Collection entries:
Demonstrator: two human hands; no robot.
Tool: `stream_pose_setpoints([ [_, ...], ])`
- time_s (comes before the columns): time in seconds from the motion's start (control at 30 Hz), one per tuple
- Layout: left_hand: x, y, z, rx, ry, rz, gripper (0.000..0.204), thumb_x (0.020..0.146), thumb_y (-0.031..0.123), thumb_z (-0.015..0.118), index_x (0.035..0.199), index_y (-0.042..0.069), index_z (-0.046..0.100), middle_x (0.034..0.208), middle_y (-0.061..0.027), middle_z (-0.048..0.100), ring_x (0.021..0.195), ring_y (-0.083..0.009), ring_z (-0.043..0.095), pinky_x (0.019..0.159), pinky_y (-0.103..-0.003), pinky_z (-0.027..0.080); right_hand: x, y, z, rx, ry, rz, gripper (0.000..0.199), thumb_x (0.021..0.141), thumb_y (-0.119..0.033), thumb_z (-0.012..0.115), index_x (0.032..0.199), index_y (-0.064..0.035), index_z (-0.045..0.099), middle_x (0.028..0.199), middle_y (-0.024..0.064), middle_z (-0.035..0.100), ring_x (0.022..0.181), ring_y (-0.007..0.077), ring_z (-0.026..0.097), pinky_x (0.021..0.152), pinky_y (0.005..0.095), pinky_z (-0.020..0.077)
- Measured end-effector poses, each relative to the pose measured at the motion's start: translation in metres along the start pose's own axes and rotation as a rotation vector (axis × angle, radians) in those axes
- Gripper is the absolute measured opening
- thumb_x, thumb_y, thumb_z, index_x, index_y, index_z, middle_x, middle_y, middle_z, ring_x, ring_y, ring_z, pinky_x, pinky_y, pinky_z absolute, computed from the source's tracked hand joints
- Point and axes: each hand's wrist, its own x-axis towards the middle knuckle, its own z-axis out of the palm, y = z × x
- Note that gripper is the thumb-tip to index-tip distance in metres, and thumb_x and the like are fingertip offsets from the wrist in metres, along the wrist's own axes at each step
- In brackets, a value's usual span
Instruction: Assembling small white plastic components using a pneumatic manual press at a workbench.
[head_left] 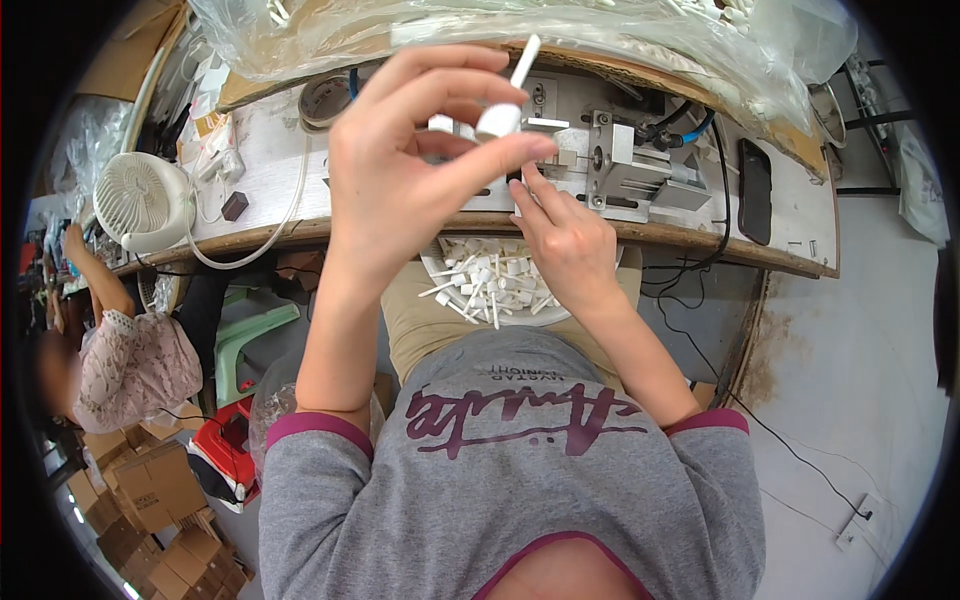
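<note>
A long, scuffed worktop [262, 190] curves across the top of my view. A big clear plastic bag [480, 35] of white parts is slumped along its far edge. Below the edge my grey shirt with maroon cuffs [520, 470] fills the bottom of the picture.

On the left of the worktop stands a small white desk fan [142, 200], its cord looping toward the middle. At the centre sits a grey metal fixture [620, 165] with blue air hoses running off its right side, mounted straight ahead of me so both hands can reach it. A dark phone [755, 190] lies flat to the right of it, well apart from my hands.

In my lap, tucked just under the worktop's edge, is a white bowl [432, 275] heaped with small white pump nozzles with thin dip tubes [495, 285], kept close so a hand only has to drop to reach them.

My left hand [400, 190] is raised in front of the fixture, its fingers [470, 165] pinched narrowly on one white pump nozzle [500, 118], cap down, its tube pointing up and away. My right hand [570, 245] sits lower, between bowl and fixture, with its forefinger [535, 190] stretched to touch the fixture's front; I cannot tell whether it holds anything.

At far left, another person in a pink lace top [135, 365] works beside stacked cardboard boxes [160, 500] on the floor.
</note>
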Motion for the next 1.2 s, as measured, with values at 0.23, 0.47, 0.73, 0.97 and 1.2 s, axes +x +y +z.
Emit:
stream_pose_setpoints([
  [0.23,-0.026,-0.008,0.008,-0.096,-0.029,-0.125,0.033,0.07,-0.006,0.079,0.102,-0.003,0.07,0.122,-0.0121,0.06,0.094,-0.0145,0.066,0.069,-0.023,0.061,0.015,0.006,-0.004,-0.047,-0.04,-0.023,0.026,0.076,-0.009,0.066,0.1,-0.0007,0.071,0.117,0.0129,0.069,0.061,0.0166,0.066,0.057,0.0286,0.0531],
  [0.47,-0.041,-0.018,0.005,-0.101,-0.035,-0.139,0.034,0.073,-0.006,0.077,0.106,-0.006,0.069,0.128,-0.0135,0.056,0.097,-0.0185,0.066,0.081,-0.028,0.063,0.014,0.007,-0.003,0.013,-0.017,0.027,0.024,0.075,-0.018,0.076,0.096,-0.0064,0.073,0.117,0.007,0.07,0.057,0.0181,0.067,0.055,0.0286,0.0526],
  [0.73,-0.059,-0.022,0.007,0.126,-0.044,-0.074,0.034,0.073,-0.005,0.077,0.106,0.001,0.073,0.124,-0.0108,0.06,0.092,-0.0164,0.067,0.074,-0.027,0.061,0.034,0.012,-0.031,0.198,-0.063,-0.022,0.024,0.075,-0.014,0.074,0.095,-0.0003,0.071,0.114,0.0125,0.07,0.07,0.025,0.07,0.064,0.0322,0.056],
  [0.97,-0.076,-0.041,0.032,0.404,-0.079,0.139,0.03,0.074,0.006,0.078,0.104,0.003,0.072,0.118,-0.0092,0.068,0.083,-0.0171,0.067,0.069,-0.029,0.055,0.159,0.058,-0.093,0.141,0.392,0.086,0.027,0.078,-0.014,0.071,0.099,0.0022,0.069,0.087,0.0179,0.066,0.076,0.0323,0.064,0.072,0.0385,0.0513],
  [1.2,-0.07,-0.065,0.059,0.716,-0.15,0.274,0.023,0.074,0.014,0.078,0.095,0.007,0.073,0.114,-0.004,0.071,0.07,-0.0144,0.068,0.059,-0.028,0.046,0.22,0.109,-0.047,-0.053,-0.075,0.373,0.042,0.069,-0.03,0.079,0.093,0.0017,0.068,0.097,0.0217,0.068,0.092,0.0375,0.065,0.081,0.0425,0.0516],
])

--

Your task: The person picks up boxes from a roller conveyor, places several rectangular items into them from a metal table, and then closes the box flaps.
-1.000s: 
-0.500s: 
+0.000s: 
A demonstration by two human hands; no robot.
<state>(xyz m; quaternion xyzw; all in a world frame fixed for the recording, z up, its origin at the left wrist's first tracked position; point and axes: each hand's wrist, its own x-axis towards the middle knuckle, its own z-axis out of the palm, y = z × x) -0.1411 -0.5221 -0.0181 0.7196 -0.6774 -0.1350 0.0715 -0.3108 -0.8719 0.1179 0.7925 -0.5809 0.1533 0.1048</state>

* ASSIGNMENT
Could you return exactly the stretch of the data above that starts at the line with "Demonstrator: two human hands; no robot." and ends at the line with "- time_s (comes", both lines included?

* EXERCISE ANSWER
Demonstrator: two human hands; no robot.
Tool: `stream_pose_setpoints([ [_, ...], ])`
- time_s (comes before the columns): time in seconds from the motion's start (control at 30 Hz), one per tuple

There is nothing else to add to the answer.